Work to be completed ▸
Filter the records below for the word "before". Copy each line that holds it.

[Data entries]
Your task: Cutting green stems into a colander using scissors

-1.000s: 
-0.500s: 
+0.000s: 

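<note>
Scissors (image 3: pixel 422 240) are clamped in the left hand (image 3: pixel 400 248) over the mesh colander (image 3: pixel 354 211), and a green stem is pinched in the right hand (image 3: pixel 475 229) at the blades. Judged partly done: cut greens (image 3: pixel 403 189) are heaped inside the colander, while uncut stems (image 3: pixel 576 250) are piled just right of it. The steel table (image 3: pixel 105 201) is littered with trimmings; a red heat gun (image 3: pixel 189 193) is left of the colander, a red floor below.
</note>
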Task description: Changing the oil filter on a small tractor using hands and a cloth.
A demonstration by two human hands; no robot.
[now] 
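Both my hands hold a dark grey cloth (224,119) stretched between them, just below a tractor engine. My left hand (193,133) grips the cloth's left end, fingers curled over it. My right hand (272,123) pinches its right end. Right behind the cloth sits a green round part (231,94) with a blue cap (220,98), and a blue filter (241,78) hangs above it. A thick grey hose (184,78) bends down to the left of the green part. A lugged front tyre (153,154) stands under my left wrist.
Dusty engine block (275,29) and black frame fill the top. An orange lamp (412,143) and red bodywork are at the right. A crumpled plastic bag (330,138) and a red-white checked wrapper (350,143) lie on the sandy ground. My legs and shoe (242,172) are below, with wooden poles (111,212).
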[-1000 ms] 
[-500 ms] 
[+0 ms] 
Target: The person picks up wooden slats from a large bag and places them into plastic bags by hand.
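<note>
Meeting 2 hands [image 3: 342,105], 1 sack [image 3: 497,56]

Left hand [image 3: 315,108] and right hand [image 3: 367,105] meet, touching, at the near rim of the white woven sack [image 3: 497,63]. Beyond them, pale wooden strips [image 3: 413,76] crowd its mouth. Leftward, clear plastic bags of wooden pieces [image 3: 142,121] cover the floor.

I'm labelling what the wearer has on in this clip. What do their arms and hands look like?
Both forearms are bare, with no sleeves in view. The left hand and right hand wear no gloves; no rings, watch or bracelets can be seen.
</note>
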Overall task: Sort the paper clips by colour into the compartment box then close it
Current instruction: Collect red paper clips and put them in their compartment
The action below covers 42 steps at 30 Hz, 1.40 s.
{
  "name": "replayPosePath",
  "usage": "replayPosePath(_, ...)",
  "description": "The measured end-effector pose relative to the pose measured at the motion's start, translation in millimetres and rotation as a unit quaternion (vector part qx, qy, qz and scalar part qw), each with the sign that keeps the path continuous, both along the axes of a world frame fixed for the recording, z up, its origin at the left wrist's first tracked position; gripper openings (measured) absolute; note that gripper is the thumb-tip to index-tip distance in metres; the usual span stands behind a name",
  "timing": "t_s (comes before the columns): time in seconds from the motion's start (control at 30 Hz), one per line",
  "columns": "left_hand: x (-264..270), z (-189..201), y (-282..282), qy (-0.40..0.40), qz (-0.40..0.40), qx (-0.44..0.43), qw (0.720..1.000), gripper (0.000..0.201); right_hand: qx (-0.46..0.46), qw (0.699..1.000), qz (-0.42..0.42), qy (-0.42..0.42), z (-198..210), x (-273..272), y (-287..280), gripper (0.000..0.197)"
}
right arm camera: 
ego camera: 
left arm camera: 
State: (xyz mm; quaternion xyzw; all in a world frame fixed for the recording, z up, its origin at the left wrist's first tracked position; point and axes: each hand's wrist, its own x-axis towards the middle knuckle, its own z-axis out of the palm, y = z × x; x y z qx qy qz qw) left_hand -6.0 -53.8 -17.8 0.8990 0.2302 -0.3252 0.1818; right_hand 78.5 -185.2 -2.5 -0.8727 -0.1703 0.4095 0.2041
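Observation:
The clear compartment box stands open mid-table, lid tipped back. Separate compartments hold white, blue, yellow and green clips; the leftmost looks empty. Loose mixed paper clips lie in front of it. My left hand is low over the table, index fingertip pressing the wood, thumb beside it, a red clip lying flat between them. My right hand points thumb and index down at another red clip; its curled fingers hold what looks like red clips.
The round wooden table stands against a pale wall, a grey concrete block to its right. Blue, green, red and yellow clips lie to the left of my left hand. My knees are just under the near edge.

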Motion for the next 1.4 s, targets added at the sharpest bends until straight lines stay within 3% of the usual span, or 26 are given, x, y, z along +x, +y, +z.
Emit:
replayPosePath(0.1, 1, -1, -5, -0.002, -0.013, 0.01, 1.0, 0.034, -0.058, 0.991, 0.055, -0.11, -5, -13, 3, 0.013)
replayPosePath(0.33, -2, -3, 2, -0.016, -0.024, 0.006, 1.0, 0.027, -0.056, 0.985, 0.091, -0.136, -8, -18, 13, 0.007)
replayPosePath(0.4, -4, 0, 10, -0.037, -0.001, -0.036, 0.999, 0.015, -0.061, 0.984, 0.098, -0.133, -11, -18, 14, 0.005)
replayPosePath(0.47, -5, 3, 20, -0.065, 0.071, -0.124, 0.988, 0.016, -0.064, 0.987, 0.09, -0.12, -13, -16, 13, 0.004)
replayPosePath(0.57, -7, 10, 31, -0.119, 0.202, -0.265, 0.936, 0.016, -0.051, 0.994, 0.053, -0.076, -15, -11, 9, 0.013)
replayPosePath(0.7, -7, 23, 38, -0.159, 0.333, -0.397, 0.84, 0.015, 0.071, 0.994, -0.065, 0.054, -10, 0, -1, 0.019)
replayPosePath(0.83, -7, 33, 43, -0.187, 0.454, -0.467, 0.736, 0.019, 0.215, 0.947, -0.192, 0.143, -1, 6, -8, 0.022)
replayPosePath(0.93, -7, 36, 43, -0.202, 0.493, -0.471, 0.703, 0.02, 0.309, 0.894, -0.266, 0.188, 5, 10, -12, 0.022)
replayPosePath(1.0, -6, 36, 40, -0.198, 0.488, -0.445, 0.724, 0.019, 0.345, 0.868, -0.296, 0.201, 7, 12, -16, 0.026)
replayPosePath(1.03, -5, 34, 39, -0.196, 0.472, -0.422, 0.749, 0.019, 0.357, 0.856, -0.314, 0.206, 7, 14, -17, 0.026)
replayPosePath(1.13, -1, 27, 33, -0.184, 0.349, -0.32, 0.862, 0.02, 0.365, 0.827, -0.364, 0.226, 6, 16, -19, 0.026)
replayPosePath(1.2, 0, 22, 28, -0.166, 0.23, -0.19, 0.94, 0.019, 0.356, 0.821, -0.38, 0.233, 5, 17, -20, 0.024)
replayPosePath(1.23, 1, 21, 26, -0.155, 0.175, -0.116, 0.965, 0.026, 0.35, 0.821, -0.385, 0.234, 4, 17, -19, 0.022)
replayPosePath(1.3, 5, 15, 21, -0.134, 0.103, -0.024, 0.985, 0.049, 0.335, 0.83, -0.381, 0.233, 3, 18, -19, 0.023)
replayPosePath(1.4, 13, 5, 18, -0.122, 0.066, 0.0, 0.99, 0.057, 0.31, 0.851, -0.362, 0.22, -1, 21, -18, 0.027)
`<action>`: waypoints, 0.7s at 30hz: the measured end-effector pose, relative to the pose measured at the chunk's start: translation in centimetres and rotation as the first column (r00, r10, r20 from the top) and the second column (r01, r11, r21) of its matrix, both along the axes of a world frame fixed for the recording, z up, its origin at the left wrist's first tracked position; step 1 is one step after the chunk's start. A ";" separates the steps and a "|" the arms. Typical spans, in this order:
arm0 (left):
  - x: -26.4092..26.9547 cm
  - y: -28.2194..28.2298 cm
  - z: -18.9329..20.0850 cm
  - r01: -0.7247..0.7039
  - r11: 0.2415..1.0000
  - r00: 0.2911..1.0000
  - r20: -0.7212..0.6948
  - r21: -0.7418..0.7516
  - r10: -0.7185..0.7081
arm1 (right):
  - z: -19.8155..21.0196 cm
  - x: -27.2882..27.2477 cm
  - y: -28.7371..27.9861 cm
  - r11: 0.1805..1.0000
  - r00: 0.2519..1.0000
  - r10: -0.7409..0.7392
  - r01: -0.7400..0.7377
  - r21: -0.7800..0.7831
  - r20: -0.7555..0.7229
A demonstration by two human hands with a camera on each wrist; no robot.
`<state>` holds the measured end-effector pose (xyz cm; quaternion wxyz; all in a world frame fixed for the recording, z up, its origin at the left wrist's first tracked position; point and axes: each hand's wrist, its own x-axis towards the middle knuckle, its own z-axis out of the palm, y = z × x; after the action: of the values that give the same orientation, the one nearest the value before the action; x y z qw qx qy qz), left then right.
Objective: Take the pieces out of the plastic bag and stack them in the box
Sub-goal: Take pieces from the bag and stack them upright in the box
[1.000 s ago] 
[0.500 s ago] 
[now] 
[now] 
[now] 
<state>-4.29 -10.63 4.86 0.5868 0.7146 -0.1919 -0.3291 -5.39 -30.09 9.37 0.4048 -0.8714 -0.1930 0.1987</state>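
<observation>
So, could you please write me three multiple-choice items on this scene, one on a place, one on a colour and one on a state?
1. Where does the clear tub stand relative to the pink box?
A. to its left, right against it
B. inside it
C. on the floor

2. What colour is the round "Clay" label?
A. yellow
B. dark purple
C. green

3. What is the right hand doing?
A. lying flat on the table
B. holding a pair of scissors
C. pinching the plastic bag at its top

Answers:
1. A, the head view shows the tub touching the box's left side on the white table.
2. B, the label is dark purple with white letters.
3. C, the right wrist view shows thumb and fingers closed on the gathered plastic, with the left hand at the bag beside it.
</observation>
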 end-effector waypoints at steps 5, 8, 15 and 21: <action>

Solution to this task ▸
  "timing": "t_s (comes before the columns): time in seconds from the motion's start (control at 30 Hz), one per line",
`<state>` holds the measured end-effector pose (xyz cm; quaternion wxyz; all in a world frame fixed for the recording, z up, its origin at the left wrist's first tracked position; point and axes: each hand's wrist, its own x-axis towards the middle knuckle, its own z-axis out of the palm, y = z × x; after the action: of the values that give the same orientation, the one nearest the value before the action; x y z qw qx qy qz), left then right.

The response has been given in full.